Dia diam sebentar, lalu memperkenalkan diri dengan senyum ramah, "Namaku Annabelle Downey. Senang berkenalan denganmu. Dan, yah, aku baik-baik saja," Kami bersalaman. Lalu kami membicarakan banyak hal dan Annabelle menjadi teman pertamaku di Virrenschoa.

***

            Kira-kira sudah lima kali aku menemui Annabelle di tempat yang sama. Kami berdua cukup akrab walaupun ternyata Annabelle anak yang pendiam. Aku sudah tahu bahwa orangtuanya memiliki toko permata dan rumahnya adalah rumah paling besar dan cantik di kota ini. Namun ayah dan ibunya sudah meninggal 5 tahun yang lalu, sehingga ia tinggal bersama paman dan bibinya yang juga mengurus toko permata Downeys' Diamond. Selain itu, sudah lima kali juga aku menemukan Annabelle melakukan hal yang sama; duduk di bawah pohon oak yang teduh sambil menulis puisi. Puisi-puisinya cukup bagus dan isinya fantasi. Di antaranya Gadis yang Terbang, Keluarga Awan, Tarian Bunga Dandellion dan Tuan Capung. Tapi menurutku anak seumuran Annabelle harusnya bermain, bukannya menulis puisi sepanjang hari.

            "Kenapa kau tidak pernah bermain bersama teman-temanmu yang lain?" tanyaku.

            Dia memandang ke depan sejenak. Lalu berkata, "Aku tidak pernah benar-benar punya teman, lagipula..." Annabelle diam sejenak. "Bibi tidak mengizinkanku bermain dengan anak-anak lain.
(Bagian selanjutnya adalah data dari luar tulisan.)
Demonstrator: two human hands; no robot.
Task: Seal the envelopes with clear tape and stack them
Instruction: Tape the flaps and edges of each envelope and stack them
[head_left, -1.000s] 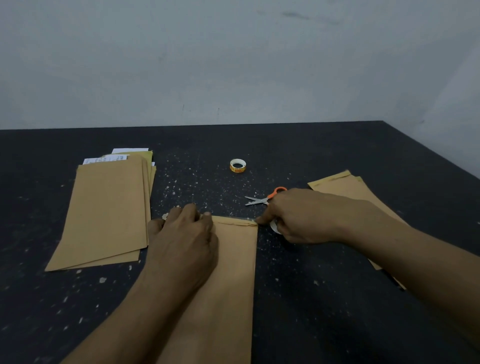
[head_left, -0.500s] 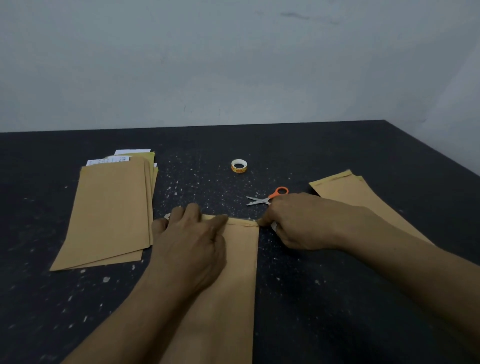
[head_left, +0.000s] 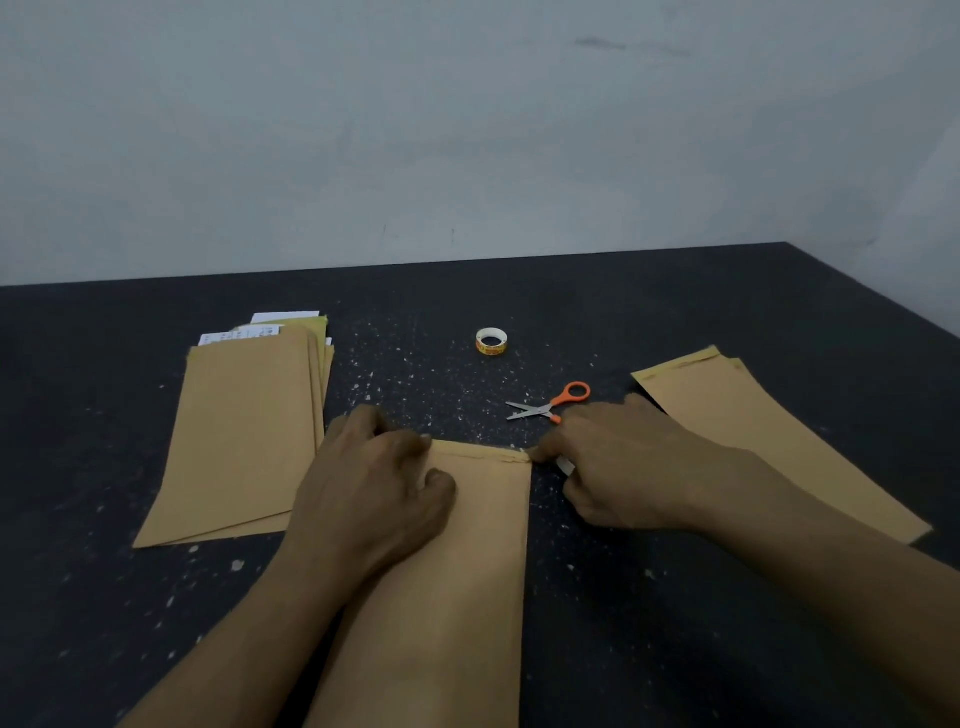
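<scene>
Now one envelope (head_left: 467, 571) lies lower centre on the counter (head_left: 675, 312); left hand (head_left: 371, 486) fingers (head_left: 363, 421) curl on its top edge, right hand (head_left: 618, 467) fingers (head_left: 543, 453) pinch its corner. Right stack (head_left: 753, 426) seems done, left pile (head_left: 244, 426) not yet.

A plain paperwork station; whether office or home cannot be told. A dark, white-flecked bench (head_left: 675, 291) stands against a bare pale wall (head_left: 467, 130) and carries stationery: stacked brown envelopes (head_left: 244, 431), a small tape roll (head_left: 491, 341) and orange-handled scissors (head_left: 550, 405).
</scene>
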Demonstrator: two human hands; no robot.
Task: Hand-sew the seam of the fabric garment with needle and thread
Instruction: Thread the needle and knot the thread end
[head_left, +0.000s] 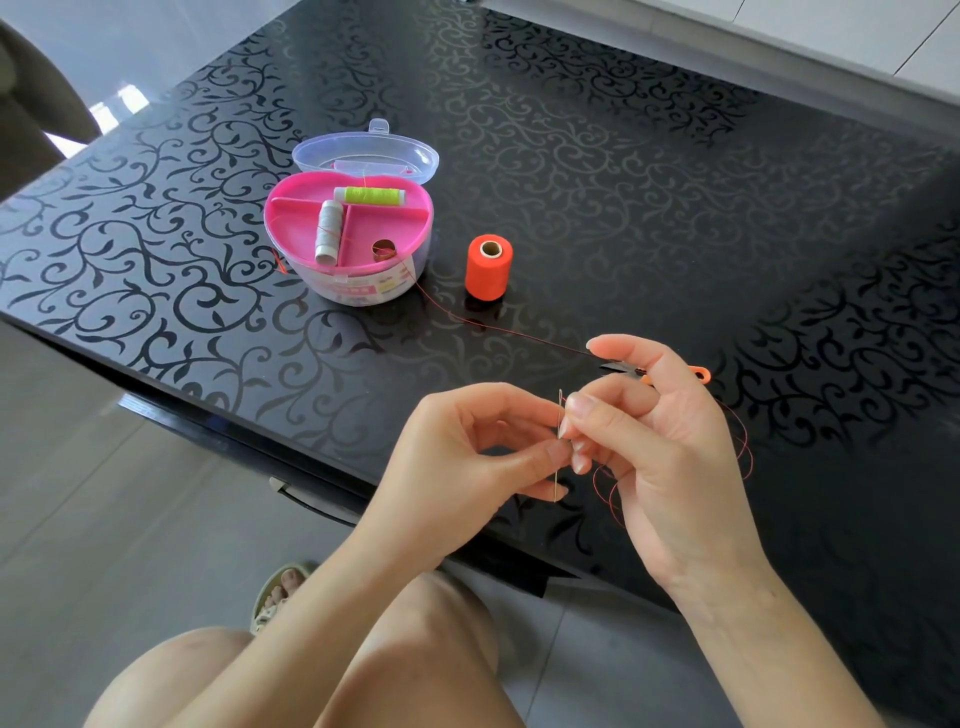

Kata bibi jika aku bermain, bibi akan memecat semua pelayan di rumah dan aku yang akan mengerjakan semua pekerjaan rumah. Aku juga harus belajar selama tepat tiga jam sebelum makan malam. Jika tidak, aku tidak diberi makan malam. Sementara paman, satu-satunya hal yang ia pedulikan selain istrinya adalah uang," tuturnya panjang lebar. Lalu ia melanjutkan lagi. "Tapi, jangan bilang siapa-siapa, ya, kalau aku memberitahukan ini padamu."

            Aku tidak tahu harus mengatakan apa. Malang sekali nasib Annabelle. Pasti paman dan bibinya adalah pasangan jahat yang ingin menguasai harta peninggalan orang tua Annabelle dan sekarang mereka mau menyiksa Annabelle secara pelan-pelan dulu.